Exercise prompt ▸ The stretch from the line with "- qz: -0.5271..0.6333" through the line with "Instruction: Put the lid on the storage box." in the records below: write it out exactly, and nothing else.

(Extracted records)
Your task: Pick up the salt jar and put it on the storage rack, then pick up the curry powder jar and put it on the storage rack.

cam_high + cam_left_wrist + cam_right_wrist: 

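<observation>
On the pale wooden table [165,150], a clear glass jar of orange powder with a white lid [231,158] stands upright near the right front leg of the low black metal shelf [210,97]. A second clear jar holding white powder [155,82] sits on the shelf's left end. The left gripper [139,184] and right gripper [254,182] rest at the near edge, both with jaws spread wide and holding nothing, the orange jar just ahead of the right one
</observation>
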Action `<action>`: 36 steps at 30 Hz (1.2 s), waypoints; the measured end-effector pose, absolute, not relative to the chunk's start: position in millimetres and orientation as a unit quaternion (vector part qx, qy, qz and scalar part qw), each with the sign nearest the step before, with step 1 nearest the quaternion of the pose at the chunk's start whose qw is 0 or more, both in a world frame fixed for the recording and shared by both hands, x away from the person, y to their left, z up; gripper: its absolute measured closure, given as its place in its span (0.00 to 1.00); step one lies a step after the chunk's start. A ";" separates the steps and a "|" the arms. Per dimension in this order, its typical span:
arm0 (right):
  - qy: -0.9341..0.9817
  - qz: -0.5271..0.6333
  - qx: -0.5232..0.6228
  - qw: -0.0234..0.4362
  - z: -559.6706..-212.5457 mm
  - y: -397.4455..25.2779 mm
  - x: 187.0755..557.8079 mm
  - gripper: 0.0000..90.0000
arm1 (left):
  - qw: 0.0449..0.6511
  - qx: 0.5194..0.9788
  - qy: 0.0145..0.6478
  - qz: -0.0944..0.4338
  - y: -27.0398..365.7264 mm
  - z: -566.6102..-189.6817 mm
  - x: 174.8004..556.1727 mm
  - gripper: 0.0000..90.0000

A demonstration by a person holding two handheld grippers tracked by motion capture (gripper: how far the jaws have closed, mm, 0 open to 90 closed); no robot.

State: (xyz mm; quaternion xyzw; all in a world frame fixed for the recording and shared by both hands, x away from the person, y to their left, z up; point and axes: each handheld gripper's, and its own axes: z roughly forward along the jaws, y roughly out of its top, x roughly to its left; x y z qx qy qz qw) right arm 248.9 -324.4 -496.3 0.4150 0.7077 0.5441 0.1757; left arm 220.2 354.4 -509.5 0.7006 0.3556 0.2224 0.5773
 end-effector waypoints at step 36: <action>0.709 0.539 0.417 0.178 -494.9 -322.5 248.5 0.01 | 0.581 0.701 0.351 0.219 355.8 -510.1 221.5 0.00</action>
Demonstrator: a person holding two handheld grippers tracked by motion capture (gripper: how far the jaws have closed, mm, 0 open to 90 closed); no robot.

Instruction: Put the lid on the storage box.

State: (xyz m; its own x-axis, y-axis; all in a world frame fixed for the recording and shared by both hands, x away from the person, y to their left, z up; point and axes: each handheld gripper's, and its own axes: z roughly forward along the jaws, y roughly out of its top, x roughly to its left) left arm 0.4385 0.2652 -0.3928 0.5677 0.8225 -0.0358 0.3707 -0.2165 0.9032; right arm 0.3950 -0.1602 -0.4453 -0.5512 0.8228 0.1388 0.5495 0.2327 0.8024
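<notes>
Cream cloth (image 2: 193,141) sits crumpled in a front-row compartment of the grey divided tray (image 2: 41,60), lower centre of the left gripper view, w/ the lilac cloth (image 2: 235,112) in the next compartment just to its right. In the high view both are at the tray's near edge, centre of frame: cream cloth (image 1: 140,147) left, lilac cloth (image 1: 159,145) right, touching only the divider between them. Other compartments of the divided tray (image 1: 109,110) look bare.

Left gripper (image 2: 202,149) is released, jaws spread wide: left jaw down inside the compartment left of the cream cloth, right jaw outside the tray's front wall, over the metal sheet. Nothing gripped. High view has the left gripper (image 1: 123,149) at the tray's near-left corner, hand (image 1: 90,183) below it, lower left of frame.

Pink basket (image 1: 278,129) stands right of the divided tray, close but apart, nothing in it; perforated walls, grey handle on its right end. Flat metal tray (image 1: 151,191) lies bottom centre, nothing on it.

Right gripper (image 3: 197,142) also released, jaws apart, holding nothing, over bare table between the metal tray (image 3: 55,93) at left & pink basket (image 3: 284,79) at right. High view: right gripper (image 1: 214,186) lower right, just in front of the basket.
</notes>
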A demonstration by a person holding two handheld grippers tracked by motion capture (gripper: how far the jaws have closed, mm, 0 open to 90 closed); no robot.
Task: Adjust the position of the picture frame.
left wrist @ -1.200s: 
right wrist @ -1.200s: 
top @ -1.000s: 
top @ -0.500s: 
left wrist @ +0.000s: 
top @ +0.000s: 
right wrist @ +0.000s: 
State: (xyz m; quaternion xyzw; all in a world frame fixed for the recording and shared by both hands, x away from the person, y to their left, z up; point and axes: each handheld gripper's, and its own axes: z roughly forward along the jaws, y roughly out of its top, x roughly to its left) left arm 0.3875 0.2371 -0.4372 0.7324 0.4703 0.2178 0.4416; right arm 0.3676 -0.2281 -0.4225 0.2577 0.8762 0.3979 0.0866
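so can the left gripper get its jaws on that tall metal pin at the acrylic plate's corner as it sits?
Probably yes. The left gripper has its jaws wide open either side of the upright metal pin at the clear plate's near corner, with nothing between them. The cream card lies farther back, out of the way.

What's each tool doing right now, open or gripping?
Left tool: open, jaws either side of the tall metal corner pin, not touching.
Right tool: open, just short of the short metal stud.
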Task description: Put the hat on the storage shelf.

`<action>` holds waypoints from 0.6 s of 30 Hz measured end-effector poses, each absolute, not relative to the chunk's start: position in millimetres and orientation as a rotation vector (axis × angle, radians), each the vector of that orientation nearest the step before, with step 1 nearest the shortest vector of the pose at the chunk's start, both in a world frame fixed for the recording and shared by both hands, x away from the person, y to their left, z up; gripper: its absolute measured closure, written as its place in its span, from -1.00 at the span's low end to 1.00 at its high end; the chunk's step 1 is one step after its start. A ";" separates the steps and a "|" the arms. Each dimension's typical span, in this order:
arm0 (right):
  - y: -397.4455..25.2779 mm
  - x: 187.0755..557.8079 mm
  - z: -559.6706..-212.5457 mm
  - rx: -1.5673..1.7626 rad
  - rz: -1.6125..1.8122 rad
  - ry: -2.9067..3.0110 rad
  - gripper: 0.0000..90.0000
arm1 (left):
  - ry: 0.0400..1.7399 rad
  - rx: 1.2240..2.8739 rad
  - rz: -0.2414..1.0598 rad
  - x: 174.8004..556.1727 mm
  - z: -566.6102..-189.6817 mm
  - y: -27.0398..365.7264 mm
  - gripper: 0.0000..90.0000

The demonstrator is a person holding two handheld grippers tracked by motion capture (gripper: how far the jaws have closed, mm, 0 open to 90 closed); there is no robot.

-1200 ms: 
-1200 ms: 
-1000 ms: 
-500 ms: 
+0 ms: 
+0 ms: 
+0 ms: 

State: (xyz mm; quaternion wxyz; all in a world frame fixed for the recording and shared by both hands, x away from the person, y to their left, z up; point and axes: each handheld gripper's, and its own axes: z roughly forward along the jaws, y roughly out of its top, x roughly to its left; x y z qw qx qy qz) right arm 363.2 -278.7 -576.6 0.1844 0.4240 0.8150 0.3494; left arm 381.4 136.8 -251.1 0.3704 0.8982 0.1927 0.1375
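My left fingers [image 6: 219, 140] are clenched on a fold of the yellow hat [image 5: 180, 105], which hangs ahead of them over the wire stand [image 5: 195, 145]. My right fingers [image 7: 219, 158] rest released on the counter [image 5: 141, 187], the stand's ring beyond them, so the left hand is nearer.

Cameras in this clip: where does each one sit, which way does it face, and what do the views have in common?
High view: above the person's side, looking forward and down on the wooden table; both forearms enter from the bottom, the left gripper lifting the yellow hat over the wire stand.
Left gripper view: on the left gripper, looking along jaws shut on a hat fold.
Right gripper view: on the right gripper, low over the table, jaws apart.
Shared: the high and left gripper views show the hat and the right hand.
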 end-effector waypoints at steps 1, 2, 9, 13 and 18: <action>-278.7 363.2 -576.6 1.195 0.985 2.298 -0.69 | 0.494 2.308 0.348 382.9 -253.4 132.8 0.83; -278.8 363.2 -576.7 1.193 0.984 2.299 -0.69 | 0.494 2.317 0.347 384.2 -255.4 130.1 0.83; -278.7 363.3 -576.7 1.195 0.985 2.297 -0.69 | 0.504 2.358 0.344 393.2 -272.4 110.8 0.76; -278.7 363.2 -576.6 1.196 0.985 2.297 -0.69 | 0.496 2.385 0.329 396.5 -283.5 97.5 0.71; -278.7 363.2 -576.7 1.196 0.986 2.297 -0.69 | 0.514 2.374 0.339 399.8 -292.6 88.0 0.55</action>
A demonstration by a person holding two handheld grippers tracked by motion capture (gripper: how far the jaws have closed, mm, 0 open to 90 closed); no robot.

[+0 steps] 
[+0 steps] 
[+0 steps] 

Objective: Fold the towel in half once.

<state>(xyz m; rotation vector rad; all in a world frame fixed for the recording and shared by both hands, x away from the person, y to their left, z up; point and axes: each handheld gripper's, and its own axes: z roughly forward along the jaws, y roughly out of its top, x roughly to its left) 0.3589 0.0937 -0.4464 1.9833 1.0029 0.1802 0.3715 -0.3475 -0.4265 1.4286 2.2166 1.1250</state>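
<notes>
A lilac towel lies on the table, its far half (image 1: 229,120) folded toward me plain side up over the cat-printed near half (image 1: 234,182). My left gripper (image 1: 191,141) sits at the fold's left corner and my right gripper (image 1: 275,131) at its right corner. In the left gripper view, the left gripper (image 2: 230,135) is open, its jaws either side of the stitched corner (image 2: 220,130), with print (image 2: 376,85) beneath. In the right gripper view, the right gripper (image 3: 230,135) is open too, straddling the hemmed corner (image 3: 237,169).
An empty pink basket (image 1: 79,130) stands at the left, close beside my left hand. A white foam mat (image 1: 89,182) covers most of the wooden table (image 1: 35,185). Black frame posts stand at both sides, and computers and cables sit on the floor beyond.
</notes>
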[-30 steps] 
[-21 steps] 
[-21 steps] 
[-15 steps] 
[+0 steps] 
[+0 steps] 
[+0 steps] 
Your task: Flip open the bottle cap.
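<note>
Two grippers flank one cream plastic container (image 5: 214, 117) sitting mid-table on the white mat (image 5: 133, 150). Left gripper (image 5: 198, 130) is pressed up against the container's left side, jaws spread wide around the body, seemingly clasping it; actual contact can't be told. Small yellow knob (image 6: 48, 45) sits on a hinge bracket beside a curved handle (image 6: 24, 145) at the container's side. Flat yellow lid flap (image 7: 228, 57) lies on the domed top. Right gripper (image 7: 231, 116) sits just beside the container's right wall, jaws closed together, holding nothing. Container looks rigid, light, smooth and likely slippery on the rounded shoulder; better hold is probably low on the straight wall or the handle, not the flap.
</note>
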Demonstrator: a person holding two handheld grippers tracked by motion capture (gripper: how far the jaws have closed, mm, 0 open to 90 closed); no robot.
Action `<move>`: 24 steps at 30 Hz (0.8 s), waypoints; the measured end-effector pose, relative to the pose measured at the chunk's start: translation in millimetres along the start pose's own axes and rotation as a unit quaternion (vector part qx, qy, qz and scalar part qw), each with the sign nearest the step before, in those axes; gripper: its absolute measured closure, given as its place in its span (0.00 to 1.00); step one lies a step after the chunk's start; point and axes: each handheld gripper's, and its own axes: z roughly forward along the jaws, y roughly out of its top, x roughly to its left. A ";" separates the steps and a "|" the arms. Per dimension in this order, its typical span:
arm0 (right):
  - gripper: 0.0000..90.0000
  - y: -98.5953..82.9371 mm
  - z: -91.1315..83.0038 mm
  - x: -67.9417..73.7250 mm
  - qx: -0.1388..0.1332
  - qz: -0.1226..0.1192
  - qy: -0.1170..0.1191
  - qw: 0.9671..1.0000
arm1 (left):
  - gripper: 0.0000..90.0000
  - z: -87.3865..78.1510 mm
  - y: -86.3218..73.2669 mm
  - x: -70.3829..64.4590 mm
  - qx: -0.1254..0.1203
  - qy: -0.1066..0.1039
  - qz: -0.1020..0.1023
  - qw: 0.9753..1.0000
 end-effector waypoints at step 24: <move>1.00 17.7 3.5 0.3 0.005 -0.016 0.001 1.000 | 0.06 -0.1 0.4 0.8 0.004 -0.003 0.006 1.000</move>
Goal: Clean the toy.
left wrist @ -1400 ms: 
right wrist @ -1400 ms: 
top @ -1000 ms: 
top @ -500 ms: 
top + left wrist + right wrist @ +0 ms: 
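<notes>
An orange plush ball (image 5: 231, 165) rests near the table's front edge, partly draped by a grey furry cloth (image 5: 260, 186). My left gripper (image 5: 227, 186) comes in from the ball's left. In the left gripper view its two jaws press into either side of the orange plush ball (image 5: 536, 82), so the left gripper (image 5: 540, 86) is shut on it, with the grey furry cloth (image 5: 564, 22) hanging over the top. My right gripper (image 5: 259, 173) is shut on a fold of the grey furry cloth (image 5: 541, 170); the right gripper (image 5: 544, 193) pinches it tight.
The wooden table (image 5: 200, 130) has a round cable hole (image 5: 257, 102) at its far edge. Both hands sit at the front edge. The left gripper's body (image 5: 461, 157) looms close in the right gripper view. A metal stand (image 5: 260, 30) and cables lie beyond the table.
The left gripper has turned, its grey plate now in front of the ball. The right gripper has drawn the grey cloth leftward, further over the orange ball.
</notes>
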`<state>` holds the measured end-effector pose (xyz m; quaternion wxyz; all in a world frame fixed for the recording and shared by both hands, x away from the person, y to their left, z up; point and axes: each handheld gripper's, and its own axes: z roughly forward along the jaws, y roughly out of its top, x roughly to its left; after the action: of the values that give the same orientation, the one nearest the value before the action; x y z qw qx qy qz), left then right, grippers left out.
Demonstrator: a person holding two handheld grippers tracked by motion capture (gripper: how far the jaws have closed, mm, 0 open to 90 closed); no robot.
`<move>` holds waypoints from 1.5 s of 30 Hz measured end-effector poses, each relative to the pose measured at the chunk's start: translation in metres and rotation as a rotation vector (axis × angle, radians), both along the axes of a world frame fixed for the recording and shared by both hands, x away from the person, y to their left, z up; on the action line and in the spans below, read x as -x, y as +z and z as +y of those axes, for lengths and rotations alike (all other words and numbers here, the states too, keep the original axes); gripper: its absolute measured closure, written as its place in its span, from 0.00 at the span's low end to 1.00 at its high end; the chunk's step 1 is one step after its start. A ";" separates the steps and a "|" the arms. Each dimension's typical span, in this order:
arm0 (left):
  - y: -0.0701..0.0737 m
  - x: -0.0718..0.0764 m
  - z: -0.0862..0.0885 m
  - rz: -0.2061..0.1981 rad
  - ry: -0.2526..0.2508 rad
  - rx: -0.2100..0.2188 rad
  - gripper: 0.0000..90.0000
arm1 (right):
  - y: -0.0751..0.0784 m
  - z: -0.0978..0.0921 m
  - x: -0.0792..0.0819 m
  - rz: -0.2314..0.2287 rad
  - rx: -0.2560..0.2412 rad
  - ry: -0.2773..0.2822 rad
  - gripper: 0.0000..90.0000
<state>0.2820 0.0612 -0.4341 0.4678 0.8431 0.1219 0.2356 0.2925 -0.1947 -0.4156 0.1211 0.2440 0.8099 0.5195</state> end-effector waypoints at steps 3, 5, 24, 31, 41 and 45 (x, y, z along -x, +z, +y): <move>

Solved problem ▸
  - qz: -0.5271..0.6333
  - qx: -0.5232..0.6228
  - qw: -0.0234..0.4362
  - z: -559.6706..-212.5457 mm
  - y: -397.4455..25.2779 mm
  - x: 187.0755..557.8079 mm
  - gripper: 0.0000..90.0000
arm1 (left):
  - qw: 0.0449..0.6511
  - qx: 0.5194..0.9788
  - qy: 0.0145..0.6478
  - qz: -0.0944..0.4338
  - y: -27.0398..365.7264 mm
  - z: -566.6102..-189.6817 mm
  - x: 174.8004..556.1727 mm
  - gripper: 0.0000..90.0000

A demonstration by a person holding two handheld grippers tracked by motion capture (gripper: how far the jaws have closed, mm, 0 open to 90 closed); no robot.

State: (xyz mm; quaternion xyzw; all in a world frame fixed for the recording and shared by both hands, x away from the person, y to their left, z up; point and axes: each handheld gripper's, and its own axes: z roughly forward along the jaws, y roughly out of its top, x roughly to its left; x y z qx qy qz qw) right arm 248.9 -324.4 -496.3 0.4150 0.7077 0.5441 0.1757; left arm 220.2 354.4 -509.5 0.7006 0.3556 0.2224 0.5773
 end-effector waypoints at step 36: <action>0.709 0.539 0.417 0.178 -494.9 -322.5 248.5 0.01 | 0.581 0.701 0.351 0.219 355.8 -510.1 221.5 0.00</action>
Demonstrator: a person holding two handheld grippers tracked by motion capture (gripper: how far the jaws have closed, mm, 0 open to 90 closed); no robot.

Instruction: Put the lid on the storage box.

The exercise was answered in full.